__Task statement__: Transcribe all the material exactly. Leave every line as it is.

__Dataset extract__:
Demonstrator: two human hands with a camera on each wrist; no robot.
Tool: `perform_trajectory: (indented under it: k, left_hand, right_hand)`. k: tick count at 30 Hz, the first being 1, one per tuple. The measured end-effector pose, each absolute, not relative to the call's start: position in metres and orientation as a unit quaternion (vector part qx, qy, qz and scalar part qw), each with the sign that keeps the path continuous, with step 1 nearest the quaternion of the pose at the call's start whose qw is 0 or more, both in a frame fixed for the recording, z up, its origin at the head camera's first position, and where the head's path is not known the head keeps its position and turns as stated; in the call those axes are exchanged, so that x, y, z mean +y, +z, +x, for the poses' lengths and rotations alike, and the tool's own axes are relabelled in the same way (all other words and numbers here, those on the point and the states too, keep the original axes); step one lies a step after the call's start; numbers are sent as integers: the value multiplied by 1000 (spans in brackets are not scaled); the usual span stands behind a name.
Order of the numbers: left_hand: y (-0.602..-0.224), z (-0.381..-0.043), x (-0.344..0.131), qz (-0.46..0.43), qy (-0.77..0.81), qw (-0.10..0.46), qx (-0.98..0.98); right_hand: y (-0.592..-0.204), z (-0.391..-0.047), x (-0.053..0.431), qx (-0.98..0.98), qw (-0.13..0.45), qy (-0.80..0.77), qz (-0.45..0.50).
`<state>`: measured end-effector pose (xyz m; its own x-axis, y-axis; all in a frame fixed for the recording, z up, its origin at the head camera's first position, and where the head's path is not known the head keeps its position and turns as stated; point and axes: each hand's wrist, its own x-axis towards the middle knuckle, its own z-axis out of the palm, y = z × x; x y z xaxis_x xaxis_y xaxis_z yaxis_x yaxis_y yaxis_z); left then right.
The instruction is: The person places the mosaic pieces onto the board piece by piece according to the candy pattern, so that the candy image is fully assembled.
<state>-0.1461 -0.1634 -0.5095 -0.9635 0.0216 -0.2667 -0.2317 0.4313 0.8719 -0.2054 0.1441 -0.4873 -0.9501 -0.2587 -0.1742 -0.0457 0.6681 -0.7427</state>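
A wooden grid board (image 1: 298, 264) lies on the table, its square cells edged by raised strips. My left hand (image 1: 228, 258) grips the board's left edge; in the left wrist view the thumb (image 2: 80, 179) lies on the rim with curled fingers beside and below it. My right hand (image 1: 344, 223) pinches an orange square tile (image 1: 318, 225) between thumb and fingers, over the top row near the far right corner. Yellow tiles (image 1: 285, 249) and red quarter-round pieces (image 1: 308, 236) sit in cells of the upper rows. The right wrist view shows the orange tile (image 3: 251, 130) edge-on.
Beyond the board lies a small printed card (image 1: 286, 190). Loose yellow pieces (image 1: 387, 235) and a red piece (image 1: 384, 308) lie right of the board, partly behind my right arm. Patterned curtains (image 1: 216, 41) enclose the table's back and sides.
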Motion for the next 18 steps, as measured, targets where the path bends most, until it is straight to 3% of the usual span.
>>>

__Solved exercise__:
Demonstrator: two human hands with a camera on each wrist; no robot.
Tool: `perform_trajectory: (indented under it: k, left_hand, right_hand)`. k: tick count at 30 Hz, the first being 1, one per tuple. The measured end-effector pose, each absolute, not relative to the call's start: position in metres and orientation as a unit quaternion (vector part qx, qy, qz and scalar part qw), each with the sign that keeps the path continuous, with step 1 nearest the quaternion of the pose at the call's start whose qw is 0 or more, both in a frame fixed for the recording, z up, its origin at the head camera's first position, and where the head's path is not known the head keeps its position and turns as stated; in the call those axes are exchanged, so that x, y, z mean +y, +z, +x, for the poses' lengths and rotations alike, and the tool's own axes are relabelled in the same way (all other words and numbers here, those on the point and the states too, keep the original axes); step one lies a step after the call's start; numbers are sent as integers: the value multiplied by 1000 (spans in brackets are not scaled); the usual span stands behind a name.
Order of the numbers: left_hand: y (-0.602..-0.224), z (-0.381..-0.043), x (-0.344..0.131), qz (-0.46..0.43), qy (-0.77..0.81), qw (-0.10..0.46), qx (-0.98..0.98); right_hand: y (-0.592..-0.204), z (-0.391..-0.047), x (-0.053..0.431), qx (-0.98..0.98), qw (-0.13..0.45), qy (-0.80..0.77), qz (-0.45..0.50).
`<state>`: measured end-effector pose (xyz m; its own x-axis, y-axis; all in a frame fixed for the recording, z up, its origin at the head camera's first position, and where the head's path is not known the head keeps its position and turns as stated; point and axes: each hand's wrist, its own x-axis towards the middle knuckle, its own z-axis out of the palm, y = z × x; x y z xaxis_x xaxis_y xaxis_z yaxis_x yaxis_y yaxis_z); left then right.
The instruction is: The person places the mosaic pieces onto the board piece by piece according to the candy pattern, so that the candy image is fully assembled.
<state>-0.1461 -0.1634 -0.5095 -0.9635 0.0216 -0.2667 -0.2317 0.4313 0.8719 -0.2054 0.1441 -0.4873 -0.9501 -0.2587 -0.1742 -0.0457 0.6681 -0.7427</state>
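A wooden grid board (image 1: 298, 264) lies on the table, its square cells edged by raised strips. My left hand (image 1: 228, 258) grips the board's left edge; in the left wrist view the thumb (image 2: 80, 179) lies on the rim with curled fingers beside and below it. My right hand (image 1: 344, 223) pinches an orange square tile (image 1: 318, 225) between thumb and fingers, over the top row near the far right corner. Yellow tiles (image 1: 285, 249) and red quarter-round pieces (image 1: 308, 236) sit in cells of the upper rows. The right wrist view shows the orange tile (image 3: 251, 130) edge-on.
Beyond the board lies a small printed card (image 1: 286, 190). Loose yellow pieces (image 1: 387, 235) and a red piece (image 1: 384, 308) lie right of the board, partly behind my right arm. Patterned curtains (image 1: 216, 41) enclose the table's back and sides.
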Motion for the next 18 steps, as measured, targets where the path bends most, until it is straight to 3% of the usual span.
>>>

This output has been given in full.